> **REQUIREMENT**
Search the entries below for the string "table" and give the number of lines that hold it, nothing else.

Top of ENTRIES PROVIDED

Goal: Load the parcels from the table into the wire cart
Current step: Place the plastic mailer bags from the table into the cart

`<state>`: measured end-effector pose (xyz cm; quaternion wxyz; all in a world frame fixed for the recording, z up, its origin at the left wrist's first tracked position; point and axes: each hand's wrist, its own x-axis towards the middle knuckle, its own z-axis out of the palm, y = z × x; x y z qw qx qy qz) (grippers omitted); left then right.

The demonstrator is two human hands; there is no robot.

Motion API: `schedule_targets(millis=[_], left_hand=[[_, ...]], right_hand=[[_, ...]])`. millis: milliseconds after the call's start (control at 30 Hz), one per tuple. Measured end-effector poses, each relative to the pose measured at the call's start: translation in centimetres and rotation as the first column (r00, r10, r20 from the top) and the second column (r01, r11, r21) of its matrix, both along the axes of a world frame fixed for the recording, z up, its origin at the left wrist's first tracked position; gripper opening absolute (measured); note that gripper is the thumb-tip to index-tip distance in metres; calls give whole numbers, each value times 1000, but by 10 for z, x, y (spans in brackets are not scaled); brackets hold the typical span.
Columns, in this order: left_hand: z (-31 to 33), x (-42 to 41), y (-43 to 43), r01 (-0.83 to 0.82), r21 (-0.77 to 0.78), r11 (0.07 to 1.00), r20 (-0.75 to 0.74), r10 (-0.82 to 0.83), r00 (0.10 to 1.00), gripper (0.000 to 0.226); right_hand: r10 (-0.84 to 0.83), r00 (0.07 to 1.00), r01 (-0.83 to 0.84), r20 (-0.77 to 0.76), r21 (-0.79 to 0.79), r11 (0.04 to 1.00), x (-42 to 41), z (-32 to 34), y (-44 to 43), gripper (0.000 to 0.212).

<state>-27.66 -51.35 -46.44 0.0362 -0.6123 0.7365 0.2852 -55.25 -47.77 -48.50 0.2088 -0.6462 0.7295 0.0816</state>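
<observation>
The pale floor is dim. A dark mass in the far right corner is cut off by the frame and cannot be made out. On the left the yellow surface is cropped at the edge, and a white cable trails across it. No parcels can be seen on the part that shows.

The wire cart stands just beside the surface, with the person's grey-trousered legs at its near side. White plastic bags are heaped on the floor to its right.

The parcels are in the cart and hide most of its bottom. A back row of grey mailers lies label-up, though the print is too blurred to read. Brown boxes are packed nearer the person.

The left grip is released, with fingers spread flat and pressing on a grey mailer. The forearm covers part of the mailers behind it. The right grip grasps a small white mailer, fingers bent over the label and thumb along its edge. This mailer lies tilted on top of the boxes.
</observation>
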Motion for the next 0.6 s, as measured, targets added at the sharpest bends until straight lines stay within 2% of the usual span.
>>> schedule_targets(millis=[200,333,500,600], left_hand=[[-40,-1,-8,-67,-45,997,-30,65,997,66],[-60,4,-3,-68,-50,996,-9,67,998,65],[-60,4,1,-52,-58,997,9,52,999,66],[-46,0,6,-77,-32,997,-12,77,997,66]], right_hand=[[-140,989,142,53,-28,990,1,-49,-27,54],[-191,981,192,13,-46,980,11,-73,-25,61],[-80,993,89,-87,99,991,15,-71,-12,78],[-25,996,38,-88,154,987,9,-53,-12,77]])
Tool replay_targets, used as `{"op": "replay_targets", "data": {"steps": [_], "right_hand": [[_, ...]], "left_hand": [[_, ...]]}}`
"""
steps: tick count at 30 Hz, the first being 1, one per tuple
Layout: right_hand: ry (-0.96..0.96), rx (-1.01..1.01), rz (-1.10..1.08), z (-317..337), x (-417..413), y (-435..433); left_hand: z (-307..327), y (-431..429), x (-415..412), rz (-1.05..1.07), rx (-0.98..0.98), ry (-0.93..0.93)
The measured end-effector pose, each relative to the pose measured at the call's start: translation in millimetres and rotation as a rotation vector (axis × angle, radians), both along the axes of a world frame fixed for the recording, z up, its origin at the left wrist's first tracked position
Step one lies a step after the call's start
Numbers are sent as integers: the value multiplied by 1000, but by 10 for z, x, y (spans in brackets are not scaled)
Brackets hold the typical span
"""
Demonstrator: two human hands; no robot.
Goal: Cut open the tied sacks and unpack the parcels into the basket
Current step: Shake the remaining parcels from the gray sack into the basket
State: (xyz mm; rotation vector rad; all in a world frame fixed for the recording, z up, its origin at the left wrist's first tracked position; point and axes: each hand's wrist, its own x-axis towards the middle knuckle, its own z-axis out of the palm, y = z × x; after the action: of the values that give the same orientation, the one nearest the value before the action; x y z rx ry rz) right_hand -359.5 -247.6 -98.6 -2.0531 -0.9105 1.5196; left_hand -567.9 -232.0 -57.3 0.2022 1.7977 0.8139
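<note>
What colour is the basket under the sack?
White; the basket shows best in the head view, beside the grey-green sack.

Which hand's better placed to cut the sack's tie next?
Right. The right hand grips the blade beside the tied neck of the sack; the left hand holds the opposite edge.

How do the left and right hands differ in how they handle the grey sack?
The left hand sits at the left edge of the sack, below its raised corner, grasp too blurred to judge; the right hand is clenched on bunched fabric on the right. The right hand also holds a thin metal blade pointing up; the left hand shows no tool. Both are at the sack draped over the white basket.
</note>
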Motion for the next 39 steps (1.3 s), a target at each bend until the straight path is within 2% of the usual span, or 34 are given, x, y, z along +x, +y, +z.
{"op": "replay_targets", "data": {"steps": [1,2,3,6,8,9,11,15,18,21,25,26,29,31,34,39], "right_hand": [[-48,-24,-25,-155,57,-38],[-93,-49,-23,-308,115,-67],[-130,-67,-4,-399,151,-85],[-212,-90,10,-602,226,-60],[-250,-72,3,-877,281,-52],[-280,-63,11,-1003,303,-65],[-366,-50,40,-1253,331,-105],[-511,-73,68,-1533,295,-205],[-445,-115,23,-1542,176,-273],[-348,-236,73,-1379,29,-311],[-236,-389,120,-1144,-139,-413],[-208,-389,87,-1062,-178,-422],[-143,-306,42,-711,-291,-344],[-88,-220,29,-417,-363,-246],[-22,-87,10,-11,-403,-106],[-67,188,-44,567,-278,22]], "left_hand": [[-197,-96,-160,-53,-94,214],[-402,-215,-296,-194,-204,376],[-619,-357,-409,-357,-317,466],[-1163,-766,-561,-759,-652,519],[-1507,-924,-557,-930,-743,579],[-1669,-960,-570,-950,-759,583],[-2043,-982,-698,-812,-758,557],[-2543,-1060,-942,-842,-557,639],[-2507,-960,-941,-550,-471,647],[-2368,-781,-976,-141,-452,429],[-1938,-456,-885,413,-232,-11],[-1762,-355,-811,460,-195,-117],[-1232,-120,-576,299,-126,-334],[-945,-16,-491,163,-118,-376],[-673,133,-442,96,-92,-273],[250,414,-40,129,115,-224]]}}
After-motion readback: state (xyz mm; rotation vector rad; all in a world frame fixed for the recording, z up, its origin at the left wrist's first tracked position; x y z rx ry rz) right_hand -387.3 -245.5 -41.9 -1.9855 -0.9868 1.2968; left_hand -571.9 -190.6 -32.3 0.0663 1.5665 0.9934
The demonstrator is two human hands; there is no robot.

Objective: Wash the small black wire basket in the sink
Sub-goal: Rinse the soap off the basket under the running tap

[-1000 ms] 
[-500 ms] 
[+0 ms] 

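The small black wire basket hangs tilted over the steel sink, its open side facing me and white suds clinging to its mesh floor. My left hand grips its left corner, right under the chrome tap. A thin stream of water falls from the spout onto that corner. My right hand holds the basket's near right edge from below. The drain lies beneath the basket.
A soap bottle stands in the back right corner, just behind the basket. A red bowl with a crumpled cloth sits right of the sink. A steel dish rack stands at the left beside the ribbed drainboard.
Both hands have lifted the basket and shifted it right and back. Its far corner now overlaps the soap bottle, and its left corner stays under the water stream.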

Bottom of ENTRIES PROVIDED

> **EXERCISE RESULT**
2